XKCD game theory question

Six-panel cartoon from XKCD.
Each panel gives a one-question mathematics ‘final exam’ from
a different level of education from ‘kindergarten’ to 
‘postgraduate math’.  This article concerns the fifth, which says
“Game Theory Final Exam: Q. Write down 10 more than the average of
the class’s answers.  A. (blank).”

(Source: XKCD “Exam numbers”.)

This post is about the bottom center panel, “Game Theory final exam”.

I don't know much about game theory and I haven't seen any other discussion of this question. But I have a strategy I think is plausible and I'm somewhat pleased with.

(I assume that answers to the exam question must be real numbers — not !!\infty!! — and that “average” here is short for 'arithmetic mean'.)

First, I believe the other players and I must find a way to agree on what the average will be, or else we are all doomed. We can't communicate, so we should choose a Schelling point and hope that everyone else chooses the same one. Fortunately, there is only one distinguished choice: zero. So I will try to make the average zero and I will hope that others are trying to do the same.

If we succeed in doing this, any winning entry will therefore be !!10!!. Not all !!n!! players can win because the average must be !!0!!. But !!n-1!! can win, if the one other player writes !!-10(n-1)!!. So my job is to decide whether I will be the loser. I should select a random integer between !!0!! and !!n-1!!. If it is zero, I have drawn a short straw, and will write !!-10(n-1)!!. otherwise I write !!10!!.

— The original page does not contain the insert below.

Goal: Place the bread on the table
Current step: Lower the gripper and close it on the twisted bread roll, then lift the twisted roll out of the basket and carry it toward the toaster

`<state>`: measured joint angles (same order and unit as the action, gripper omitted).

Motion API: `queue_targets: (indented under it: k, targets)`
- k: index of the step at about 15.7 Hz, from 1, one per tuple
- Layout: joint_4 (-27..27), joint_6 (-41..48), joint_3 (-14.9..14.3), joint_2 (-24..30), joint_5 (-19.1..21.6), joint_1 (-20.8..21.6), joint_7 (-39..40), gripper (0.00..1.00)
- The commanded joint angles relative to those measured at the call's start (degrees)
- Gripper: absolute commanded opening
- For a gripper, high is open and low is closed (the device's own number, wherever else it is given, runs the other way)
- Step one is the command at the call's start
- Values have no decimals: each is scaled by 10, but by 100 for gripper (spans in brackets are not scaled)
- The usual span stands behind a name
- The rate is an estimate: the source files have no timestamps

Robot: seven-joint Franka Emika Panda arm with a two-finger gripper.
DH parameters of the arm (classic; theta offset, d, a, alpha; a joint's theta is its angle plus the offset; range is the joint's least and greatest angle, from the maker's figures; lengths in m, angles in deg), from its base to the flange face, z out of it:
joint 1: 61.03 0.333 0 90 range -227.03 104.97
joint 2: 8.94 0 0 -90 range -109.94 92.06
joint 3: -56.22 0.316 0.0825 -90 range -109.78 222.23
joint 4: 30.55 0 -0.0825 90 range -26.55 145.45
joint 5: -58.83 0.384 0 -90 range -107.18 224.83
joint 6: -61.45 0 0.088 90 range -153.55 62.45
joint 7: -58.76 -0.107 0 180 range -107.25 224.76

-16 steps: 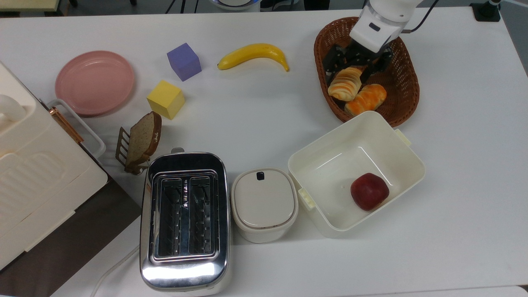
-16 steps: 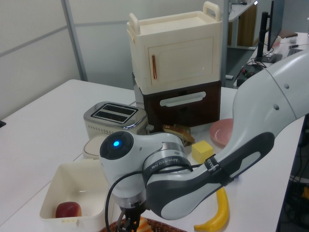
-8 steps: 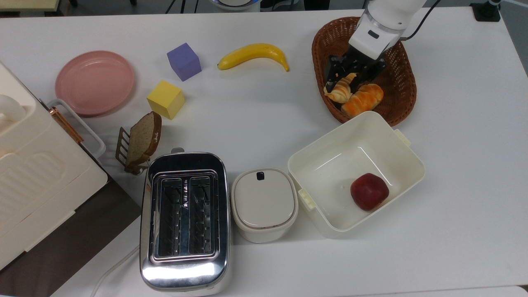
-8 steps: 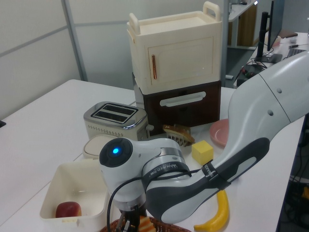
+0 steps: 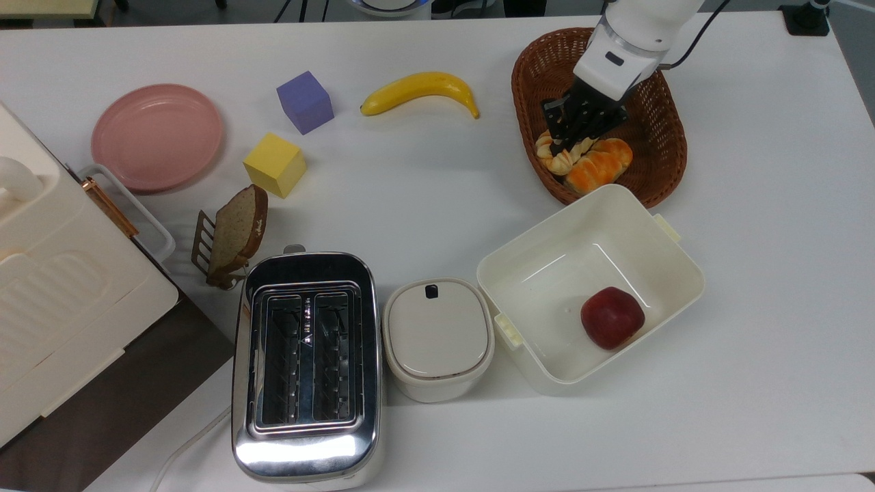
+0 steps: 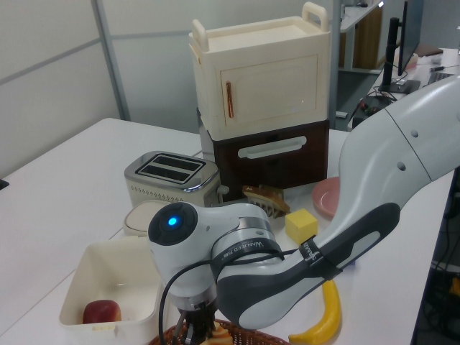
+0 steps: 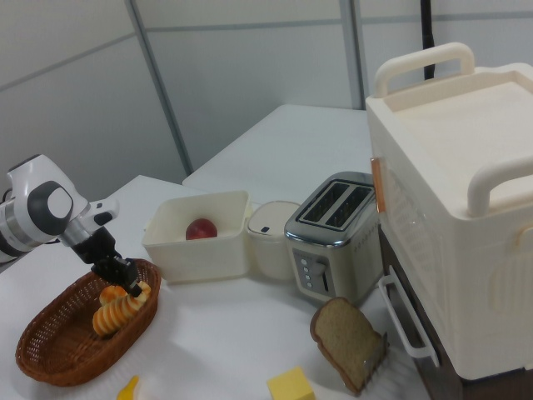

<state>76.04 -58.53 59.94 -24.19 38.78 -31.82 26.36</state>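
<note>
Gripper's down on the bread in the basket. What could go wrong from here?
1. The gripper covers the upper part of the bread, near one end, so it may pivot or slip on lifting.
2. The glazed roll lies against the bread and could get nudged or dragged along.
3. The basket looks light; a snag on its wall might shift it toward the white bin.

The white table [image 5: 424, 198] carried a pink plate [image 5: 157, 137], a purple cube [image 5: 305, 102], a yellow cube [image 5: 275, 165] and a banana [image 5: 420, 92]. A wicker basket [image 5: 666, 160] sat beside an open cream bin [image 5: 677, 270]. A lidded container [image 5: 437, 338], chrome toaster [image 5: 305, 369], bread-slice rack [image 5: 232, 236] and cream cabinet [image 5: 61, 301] stood there too.
</note>
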Motion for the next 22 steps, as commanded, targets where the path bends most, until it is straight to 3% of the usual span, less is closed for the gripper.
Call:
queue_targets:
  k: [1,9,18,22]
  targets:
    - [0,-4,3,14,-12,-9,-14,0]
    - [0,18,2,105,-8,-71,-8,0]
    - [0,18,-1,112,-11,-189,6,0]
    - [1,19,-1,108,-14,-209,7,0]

(The straw-drawing analogy is perhaps misleading. Normally, exactly one straw is short. Here, any or all of the straws might be short.)

If everyone follows this strategy, then I will win if exactly one person draws a short straw and if that one person isn't me. The former has a probability that rapidly approaches !!\frac1e\approx 36.8\%!! as !!n!! increases, and the latter is !!\frac{n-1}n!!. In an !!n!!-person class, the probability of my winning is $$\left(\frac{n-1}n\right)^n$$ which is already better than !!\frac13!! when !!n= 6!!, and it increases slowly toward !!36.8\%!! after that.

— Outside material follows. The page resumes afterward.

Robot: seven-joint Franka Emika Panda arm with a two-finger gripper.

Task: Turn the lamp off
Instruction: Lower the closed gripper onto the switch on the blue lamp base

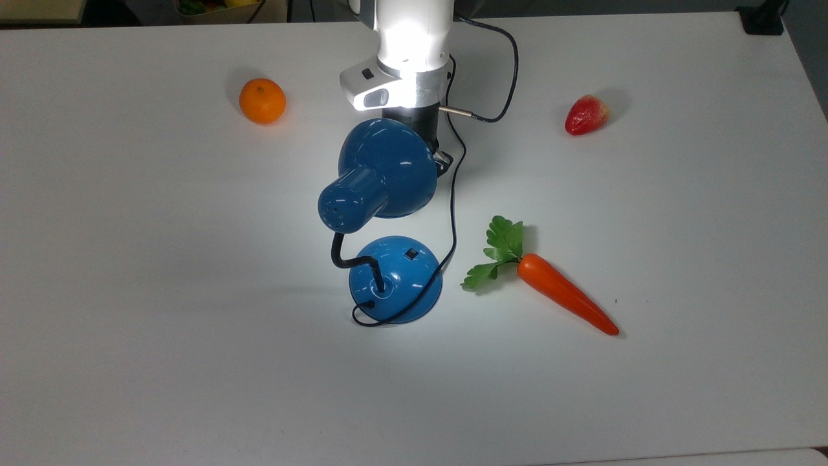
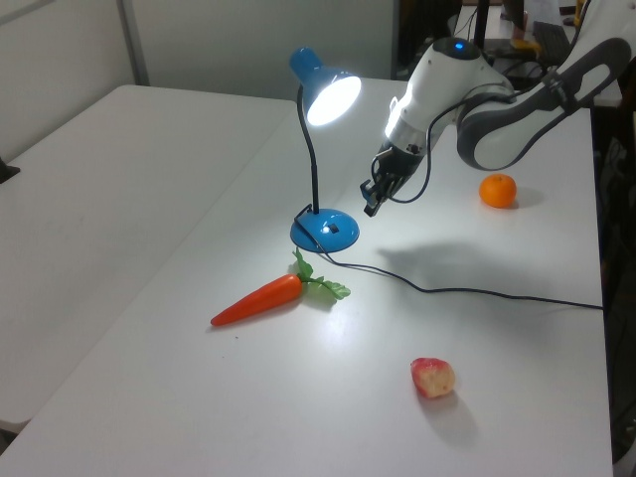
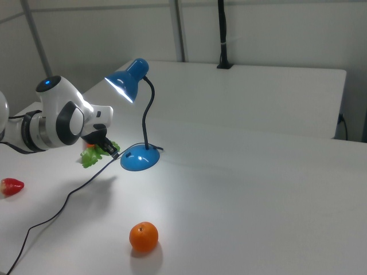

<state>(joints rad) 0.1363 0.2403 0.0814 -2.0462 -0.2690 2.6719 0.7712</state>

Some miscellaneous thoughts:

  1. The whole thing depends on my idea that everyone will agree on !!0!! as a Schelling point. Is that even how Schelling points work? Maybe I don't understand Schelling points.

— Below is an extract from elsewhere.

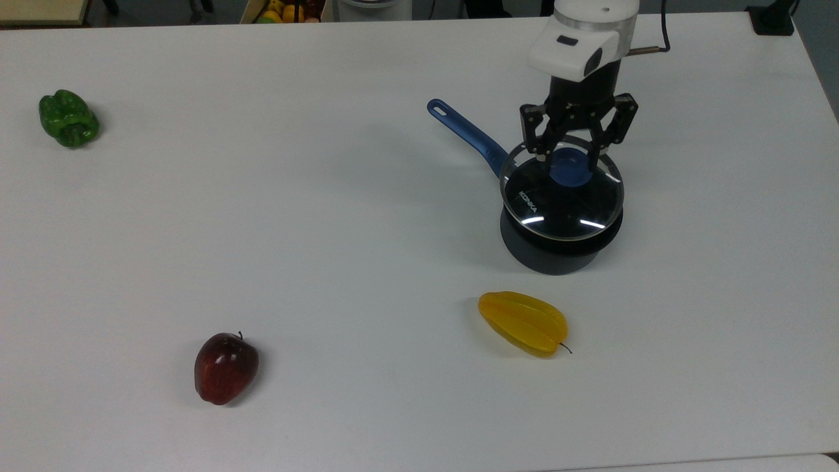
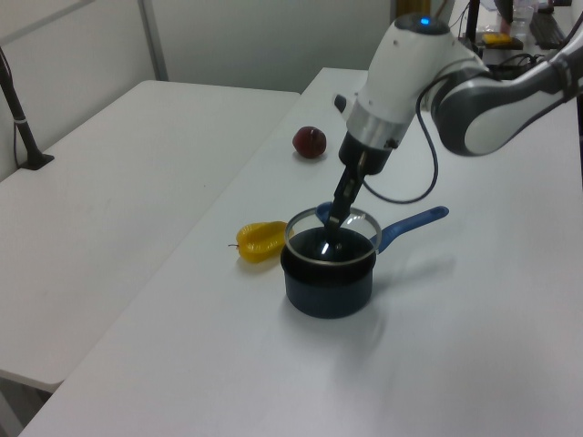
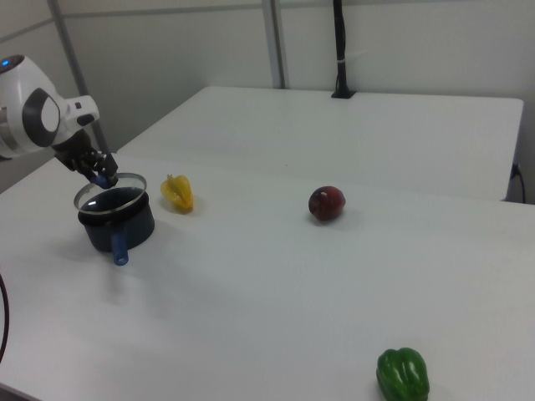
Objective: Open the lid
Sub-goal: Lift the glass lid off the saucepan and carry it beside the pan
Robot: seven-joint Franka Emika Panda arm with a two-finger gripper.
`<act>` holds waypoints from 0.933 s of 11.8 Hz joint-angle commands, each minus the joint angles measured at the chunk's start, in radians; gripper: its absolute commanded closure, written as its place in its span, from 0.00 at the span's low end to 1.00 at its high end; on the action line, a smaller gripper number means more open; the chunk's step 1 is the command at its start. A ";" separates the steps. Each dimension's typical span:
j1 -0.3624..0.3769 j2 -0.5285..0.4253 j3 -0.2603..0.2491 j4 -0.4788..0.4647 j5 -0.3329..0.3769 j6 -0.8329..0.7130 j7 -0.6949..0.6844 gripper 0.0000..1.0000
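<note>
1. Claw, black and two-fingered under the white wrist, is closed around the blue knob at the centre of the round clear-glass lid with a metal rim; nothing else is in its hold.

2. In the left view, the lid hangs just above the dark saucepan with a long blue handle, tilted, with a gap showing at the rim. It seems clear of the pan but directly over it.

3. Likely trouble: the knob is smooth and round, so the heavy glass disc may swing or slip out if the lift speeds up. A fall would strike the pan or the white surface.

4. Because of the tilt, the low edge could catch the pan's rim on a sideways move and drag the pan along.

5. In the top view, a yellow star fruit lies at the pan's 6 o'clock, so setting the lid down there risks landing on it. The red apple at 8 o'clock and green bell pepper at 10 o'clock sit well apart.
</note>
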 commanded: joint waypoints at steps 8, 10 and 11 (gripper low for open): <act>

  2. I like that the probability !!\frac1e!! appears. It's surprising how often this comes up, often when multiple agents try to coordinate without communicating. For example, in ALOHAnet a number of ground stations independently try to send packets to a single satellite transceiver, but if more than one tries to send a packet at a particular time, the packets are garbled and must be retransmitted. At most !!\frac1e!! of the available bandwidth can be used, the rest being lost to packet collisions.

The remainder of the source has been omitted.